Allerdings werden von der EU und der deutschen Bundesregierung Anstrengungen unternommen, den Jugendaustausch mit Russland und Belarus erheblich zu erschweren. Hierzu die Erklärung der 13. Deutsch- Russischen Städte- Partnerschaftskonferenz vom Juli 2015 in Karlsruhe:

Im Mittelpunkt der Arbeit gesellschaftlicher Organisationen steht vor allem die Frage der Begegnung der Bürger, insbesondere die Städtepartnerschaften leben von der Bürgerbegegnung – vom gegenseitigen Kennenlernen und vom Abbau von Vorurteilen“, erklärte der Vorsitzende des Bundesverbandes Deutscher West-Ost-Gesellschaften, Peter Franke, zu Beginn der Konferenz.
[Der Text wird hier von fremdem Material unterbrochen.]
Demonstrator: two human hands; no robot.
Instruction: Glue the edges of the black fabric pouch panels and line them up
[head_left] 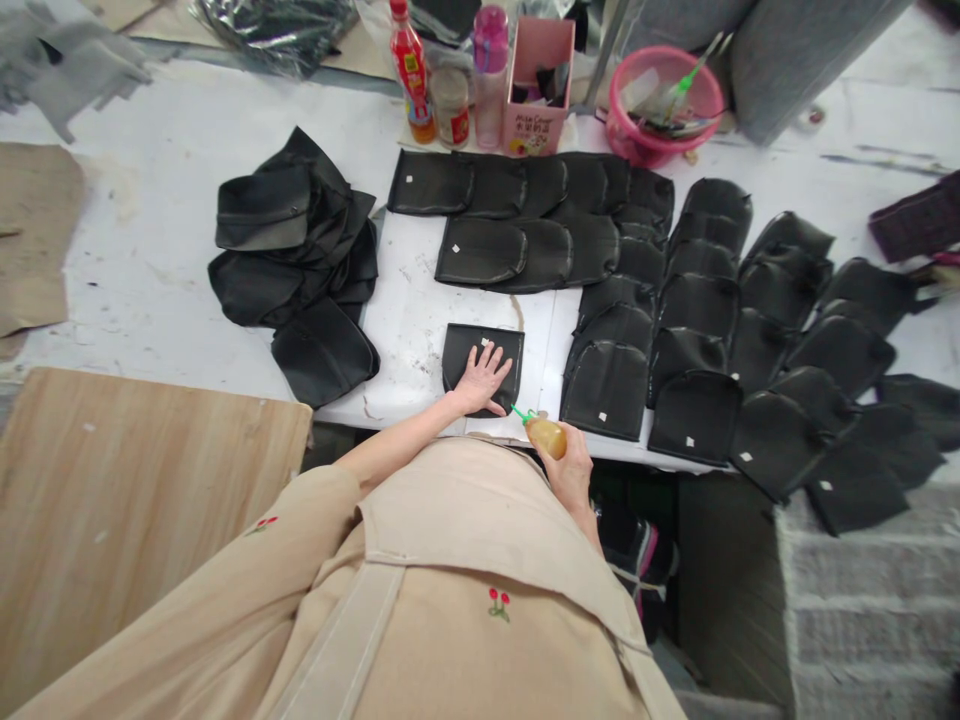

Um so entsetzter zeigten sich die Konferenzteilnehmer davon, dass ab dem 14. September 2015 russische Bürger ab 12 Jahren für den Erhalt eines Visums persönlich in den deutschen Konsulaten und Visazentren vorstellig werden müssen, um die Abdrücke aller Finger abzugeben. Damit wird die Bürgerbegegnung im höchsten Maße erschwert und der Schüler- und Jugendaustausch nahezu unmöglich gemacht. Wesentliche Elemente in den Städtepartnerschaften – die zivilgesellschaftliche Begegnung, das Engagement der „Zeit- und Ideenstifter“, die sich ehrenamtlich im Kultur- und Jugendaustausch, im Fachaustausch zwischen beiden Ländern engagieren – werden erheblich beeinträchtigt.